Goal of the exercise: Starting with the line that contains "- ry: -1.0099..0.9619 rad" and stopping after the line that contains "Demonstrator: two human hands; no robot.", return each line below exactly as written, with no others.
*** Records for this task Section Begins ***
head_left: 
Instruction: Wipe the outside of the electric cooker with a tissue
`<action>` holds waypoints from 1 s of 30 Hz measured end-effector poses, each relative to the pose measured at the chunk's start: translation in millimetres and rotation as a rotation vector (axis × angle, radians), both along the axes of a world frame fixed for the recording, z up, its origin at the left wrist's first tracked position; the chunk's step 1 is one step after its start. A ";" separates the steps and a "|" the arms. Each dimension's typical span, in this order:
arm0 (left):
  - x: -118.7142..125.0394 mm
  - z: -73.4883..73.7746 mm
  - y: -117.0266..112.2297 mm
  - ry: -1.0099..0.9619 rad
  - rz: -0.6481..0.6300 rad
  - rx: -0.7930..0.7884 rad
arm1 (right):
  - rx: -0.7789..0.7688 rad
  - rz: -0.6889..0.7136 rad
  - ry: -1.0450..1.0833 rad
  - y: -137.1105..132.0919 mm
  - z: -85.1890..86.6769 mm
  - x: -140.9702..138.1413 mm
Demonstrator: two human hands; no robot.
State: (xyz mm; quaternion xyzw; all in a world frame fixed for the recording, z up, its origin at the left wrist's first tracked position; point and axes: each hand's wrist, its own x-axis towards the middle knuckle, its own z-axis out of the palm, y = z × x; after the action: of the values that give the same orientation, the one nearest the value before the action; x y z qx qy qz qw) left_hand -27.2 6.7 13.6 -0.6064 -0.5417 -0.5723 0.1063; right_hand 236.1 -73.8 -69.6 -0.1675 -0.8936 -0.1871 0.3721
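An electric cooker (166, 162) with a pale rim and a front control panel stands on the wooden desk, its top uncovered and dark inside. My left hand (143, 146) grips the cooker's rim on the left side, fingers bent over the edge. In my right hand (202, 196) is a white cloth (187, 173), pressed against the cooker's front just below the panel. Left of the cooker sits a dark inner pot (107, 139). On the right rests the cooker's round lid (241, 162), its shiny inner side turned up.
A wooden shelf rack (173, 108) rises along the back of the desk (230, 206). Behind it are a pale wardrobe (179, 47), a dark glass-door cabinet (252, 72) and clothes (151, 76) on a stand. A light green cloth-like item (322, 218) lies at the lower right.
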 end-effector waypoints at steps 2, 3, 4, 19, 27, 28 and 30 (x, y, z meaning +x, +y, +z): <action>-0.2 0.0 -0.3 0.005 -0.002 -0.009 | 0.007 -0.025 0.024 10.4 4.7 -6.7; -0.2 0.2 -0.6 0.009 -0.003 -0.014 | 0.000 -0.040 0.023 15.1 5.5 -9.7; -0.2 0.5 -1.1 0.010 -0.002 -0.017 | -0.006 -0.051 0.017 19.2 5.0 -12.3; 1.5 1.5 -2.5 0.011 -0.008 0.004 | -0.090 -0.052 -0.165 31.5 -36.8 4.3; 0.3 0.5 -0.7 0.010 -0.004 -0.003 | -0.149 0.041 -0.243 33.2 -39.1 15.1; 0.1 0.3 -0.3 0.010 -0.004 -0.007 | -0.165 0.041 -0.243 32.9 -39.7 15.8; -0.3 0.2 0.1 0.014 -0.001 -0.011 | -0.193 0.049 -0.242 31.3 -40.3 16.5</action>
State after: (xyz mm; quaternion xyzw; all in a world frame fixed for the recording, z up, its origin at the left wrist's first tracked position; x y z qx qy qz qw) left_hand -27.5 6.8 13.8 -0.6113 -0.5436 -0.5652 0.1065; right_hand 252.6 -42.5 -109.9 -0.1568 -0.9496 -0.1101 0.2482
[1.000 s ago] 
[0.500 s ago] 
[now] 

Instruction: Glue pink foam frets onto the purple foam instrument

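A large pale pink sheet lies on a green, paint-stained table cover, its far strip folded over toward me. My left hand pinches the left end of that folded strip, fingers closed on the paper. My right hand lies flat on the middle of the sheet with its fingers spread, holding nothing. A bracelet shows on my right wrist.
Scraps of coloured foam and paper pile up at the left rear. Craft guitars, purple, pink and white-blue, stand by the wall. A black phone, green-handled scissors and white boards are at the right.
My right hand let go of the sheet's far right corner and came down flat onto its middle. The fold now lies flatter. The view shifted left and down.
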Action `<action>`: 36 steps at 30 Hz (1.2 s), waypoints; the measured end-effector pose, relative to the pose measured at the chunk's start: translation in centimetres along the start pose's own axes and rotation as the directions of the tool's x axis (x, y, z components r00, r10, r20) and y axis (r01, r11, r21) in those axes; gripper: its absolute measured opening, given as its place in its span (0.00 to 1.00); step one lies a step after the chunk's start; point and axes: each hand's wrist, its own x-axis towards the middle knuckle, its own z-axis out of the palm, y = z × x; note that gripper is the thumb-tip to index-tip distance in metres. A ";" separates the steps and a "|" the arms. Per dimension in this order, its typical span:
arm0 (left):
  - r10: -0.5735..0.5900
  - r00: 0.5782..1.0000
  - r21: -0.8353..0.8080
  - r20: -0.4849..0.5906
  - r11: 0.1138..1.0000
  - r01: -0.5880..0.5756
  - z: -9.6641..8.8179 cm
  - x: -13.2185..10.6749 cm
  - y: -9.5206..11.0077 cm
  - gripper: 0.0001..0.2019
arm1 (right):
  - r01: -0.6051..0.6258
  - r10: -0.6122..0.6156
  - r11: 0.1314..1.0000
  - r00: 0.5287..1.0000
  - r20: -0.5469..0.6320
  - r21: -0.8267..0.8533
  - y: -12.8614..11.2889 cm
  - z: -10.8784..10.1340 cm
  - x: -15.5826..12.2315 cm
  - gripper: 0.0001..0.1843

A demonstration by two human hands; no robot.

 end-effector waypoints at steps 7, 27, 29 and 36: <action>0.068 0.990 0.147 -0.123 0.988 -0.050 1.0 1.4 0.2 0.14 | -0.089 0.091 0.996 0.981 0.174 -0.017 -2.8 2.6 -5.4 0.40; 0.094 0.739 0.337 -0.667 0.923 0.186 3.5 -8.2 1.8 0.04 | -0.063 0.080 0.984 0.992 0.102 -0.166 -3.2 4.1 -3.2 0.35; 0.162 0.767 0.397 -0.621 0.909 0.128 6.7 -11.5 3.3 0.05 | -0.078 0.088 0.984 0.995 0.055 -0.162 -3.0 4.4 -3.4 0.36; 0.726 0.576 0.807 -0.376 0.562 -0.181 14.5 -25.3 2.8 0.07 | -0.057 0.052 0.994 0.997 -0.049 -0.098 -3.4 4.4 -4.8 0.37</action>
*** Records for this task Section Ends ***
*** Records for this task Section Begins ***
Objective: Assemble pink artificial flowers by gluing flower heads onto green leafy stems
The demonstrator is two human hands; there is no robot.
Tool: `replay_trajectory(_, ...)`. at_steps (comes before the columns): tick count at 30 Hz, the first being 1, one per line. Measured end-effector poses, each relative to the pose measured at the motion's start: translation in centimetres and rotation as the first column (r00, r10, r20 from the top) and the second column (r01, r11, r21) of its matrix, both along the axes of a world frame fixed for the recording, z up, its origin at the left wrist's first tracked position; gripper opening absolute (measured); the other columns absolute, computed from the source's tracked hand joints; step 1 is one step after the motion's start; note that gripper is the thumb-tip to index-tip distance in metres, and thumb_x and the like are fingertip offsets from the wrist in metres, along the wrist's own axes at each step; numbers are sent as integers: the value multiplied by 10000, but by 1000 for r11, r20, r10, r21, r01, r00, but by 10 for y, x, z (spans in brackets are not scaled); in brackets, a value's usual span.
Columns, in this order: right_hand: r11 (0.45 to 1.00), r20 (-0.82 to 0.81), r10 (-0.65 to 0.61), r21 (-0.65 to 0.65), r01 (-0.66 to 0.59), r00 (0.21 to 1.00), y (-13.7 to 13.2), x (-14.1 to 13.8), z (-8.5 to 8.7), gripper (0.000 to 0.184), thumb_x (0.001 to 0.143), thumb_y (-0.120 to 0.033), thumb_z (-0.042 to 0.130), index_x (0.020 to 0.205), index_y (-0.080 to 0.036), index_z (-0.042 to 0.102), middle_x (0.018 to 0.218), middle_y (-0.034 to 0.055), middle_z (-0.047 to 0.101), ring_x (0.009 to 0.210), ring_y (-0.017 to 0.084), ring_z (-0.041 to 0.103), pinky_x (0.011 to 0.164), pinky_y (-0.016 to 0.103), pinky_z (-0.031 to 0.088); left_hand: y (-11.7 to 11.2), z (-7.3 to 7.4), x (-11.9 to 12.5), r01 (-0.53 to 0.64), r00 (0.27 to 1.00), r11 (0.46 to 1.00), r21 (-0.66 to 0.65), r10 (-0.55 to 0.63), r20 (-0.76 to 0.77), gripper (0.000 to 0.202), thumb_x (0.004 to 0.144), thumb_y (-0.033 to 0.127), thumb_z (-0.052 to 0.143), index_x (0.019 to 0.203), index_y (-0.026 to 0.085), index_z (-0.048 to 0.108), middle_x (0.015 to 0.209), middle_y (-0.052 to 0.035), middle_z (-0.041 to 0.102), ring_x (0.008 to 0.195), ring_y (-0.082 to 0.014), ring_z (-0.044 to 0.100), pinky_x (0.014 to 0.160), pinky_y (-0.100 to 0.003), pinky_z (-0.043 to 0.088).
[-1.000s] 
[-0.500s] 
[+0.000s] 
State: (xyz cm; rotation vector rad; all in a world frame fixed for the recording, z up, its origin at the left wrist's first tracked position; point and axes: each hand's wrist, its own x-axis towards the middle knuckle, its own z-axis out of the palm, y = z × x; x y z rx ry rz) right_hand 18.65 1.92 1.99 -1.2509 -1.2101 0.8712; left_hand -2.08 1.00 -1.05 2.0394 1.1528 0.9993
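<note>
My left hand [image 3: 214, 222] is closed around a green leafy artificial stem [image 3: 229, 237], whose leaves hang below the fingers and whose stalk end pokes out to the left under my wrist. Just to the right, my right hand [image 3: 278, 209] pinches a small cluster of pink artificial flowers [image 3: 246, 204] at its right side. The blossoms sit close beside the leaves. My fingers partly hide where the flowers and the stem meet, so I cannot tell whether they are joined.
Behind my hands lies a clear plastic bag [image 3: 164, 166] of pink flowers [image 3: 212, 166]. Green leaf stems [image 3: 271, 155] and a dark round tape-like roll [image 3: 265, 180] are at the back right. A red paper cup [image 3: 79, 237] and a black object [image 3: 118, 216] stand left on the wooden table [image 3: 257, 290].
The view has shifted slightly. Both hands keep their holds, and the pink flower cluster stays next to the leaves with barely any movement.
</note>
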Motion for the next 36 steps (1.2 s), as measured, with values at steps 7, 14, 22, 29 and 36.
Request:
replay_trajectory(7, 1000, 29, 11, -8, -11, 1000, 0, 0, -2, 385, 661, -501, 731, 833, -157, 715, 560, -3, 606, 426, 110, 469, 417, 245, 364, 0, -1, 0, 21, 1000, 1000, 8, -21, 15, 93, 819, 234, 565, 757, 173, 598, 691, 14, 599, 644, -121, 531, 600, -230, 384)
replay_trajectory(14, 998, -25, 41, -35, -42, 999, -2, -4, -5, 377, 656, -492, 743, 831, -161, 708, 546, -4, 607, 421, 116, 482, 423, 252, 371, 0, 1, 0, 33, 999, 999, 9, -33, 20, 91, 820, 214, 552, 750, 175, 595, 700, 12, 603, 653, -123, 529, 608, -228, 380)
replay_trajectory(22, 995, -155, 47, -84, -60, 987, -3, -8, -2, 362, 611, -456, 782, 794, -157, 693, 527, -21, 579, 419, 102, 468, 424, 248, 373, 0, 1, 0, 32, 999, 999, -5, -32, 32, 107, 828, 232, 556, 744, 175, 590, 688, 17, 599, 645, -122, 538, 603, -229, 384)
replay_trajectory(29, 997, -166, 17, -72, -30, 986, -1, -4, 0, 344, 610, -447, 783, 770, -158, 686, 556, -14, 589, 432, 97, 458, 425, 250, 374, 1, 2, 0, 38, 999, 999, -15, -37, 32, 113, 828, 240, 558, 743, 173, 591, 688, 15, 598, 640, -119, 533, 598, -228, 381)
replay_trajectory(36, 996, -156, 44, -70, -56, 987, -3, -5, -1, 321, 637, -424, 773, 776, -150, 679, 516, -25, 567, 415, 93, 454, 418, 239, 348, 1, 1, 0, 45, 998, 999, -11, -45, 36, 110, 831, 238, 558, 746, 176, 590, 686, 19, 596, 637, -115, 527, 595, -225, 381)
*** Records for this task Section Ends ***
Written response:
  - ry: -1.0099..0.9619 rad
  - rz: -0.6481..0.6300 rad
  - rx: -0.7930..0.7884 rad
arm1 (right):
  - rx: -0.7789..0.7688 rad
  - rz: -0.6889..0.7136 rad
  - ry: -1.0450..1.0833 rad
  - y: -137.1105..132.0919 mm
  - z: -85.1890..86.6769 mm
  - x: -140.9702..138.1413 mm
Demonstrator: two human hands; no robot.

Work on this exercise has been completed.